This is article 86 in the Big Data series, introducing three core Spark Streaming data sources: file stream, Socket stream, and RDD queue stream—principles, use cases, and code implementation.

Full illustrated version: CSDN Original | Juejin

Data Sources Overview

Spark Streaming supports multiple data ingestion methods, categorized by reliability and production suitability:

Data SourceUse CaseReliability
File StreamLog rotation, batch file ingestionHigh (No Receiver)
Socket StreamPrototype validation, local testingLow
RDD Queue StreamUnit testing, load testing simulationTest-only
Kafka DirectProduction real-time streamingVery High (Exactly-Once)

Maven Dependency

<dependency>
  <groupId>org.apache.spark</groupId>
  <artifactId>spark-streaming_2.12</artifactId>
  <version>${spark.version}</version>
</dependency>

File Data Stream

File stream triggers computation by continuously monitoring new files in a specified directory, supporting HDFS, S3, local filesystem, and other Hadoop-compatible storage.

Characteristics:

  • No Receiver needed, doesn’t occupy extra CPU cores
  • Only processes new files, existing files and modifications don’t trigger
  • Doesn’t support nested directories, file formats within directory must be consistent
package icu.wzk

import org.apache.log4j.{Level, Logger}
import org.apache.spark.SparkConf
import org.apache.spark.streaming.{Seconds, StreamingContext}

object FileDStream {
  def main(args: Array[String]): Unit = {
    Logger.getLogger("org").setLevel(Level.ERROR)
    val conf = new SparkConf()
      .setAppName("FileDStream")
      .setMaster("local[*]")

    val ssc = new StreamingContext(conf, Seconds(5))
    // Monitor directory, check for new files every 5 seconds
    val lines = ssc.textFileStream("hdfs://h121.wzk.icu:8020/streaming/input/")
    val words = lines.flatMap(_.split("\\s+"))
    val wordCounts = words.map(x => (x, 1)).reduceByKey(_ + _)

    wordCounts.print()
    ssc.start()
    ssc.awaitTermination()
  }
}

StreamingContext(conf, Seconds(5)) sets micro-batch interval to 5 seconds, textFileStream() monitors directory and automatically processes new files.

Socket Data Stream

Socket stream receives text data from a specified host and port via TCP connection, suitable for quick local logic validation.

Start data sender:

nc -lk 9999
object SocketDStream {
  def main(args: Array[String]): Unit = {
    Logger.getLogger("org").setLevel(Level.ERROR)
    val conf = new SparkConf()
      .setAppName("SocketStream")
      .setMaster("local[*]")
    val ssc = new StreamingContext(conf, Seconds(1))
    val lines = ssc.socketTextStream("0.0.0.0", 9999)
    val words = lines.flatMap(_.split("\\s+"))
    val wordCount = words.map(x => (x.trim, 1)).reduceByKey(_ + _)
    wordCount.print()
    ssc.start()
    ssc.awaitTermination()
  }
}

Batch interval set to 1 second, outputs word frequency statistics every second. Socket stream is simple but has no fault tolerance guarantee—not recommended for production.

RDD Queue Stream

RDD queue stream allows manually placing RDDs into a queue, which Spark Streaming treats as data streams—best for writing test cases and simulating real traffic.

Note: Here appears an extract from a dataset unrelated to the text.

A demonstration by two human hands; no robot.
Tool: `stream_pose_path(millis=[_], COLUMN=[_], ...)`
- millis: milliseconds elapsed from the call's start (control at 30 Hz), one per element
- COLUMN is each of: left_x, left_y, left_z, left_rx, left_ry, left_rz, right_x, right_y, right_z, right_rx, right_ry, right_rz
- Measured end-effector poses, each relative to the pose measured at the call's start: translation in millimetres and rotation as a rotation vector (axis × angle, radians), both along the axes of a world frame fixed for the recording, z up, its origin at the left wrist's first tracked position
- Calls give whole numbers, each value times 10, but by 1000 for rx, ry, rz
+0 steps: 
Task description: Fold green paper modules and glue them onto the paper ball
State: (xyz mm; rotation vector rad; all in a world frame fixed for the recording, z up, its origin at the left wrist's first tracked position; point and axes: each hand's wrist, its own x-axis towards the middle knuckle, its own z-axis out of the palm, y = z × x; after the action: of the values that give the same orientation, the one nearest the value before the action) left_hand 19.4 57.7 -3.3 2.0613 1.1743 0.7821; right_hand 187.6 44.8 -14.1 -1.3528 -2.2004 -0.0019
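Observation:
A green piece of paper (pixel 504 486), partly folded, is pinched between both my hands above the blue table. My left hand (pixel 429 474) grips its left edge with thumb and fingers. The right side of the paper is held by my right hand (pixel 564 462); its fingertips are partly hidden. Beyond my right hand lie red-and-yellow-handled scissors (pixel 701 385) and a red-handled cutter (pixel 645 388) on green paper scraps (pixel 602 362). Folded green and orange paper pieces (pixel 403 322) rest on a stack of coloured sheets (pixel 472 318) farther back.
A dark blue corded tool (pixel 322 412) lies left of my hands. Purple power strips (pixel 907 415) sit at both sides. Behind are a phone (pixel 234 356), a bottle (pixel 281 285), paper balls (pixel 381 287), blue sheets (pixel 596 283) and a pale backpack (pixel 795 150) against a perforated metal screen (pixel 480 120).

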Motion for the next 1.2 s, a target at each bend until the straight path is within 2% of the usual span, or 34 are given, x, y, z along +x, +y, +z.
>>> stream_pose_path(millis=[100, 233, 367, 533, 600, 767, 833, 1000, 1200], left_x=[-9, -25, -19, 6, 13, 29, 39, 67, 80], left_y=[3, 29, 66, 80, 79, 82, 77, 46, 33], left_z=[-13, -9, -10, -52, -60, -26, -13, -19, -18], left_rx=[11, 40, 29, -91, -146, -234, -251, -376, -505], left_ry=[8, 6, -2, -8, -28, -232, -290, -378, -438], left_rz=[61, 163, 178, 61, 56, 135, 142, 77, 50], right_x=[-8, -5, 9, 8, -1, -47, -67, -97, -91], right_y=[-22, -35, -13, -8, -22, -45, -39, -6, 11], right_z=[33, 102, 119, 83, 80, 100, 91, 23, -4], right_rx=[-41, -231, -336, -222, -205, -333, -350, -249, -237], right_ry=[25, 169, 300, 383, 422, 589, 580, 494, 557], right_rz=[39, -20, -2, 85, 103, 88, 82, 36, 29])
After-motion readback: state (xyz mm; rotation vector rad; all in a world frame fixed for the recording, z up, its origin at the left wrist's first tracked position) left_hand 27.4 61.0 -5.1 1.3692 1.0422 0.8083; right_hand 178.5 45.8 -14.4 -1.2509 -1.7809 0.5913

import scala.collection.mutable.Queue

object RDDQueueDStream {
  def main(args: Array[String]): Unit = {
    Logger.getLogger("org").setLevel(Level.WARN)
    val sparkConf = new SparkConf()
      .setAppName("RDDQueueStream")
      .setMaster("local[*]")
    val ssc = new StreamingContext(sparkConf, Seconds(1))

    val rddQueue = new Queue[RDD[Int]]()
    val queueStream = ssc.queueStream(rddQueue)
    val mappedStream = queueStream.map(r => (r % 10, 1))
    val reducedStream = mappedStream.reduceByKey(_ + _)
    reducedStream.print()

    ssc.start()

    // Produce one batch every 2 seconds, total 5 batches
    for (i <- 1 to 5) {
      rddQueue.synchronized {
        val range = (1 to 100).map(_ * i)
        rddQueue += ssc.sparkContext.makeRDD(range, 2)
      }
      Thread.sleep(2000)
    }

    ssc.stop()
  }
}

Key Points:

  • rddQueue.synchronized ensures thread safety
  • Take modulo 10 of integers and count groupings to verify aggregation logic
  • Full control over data content, quantity, and production rate—flexible testing scenarios

Notes

When running with local[*], if CPU core count is 1, the Receiver thread will consume all resources causing data processing failure. It’s recommended to explicitly specify local[2] or higher, ensuring at least one core for data processing.

For production, prefer Kafka Direct mode—native Exactly-Once semantics support, throughput and reliability far superior to Socket.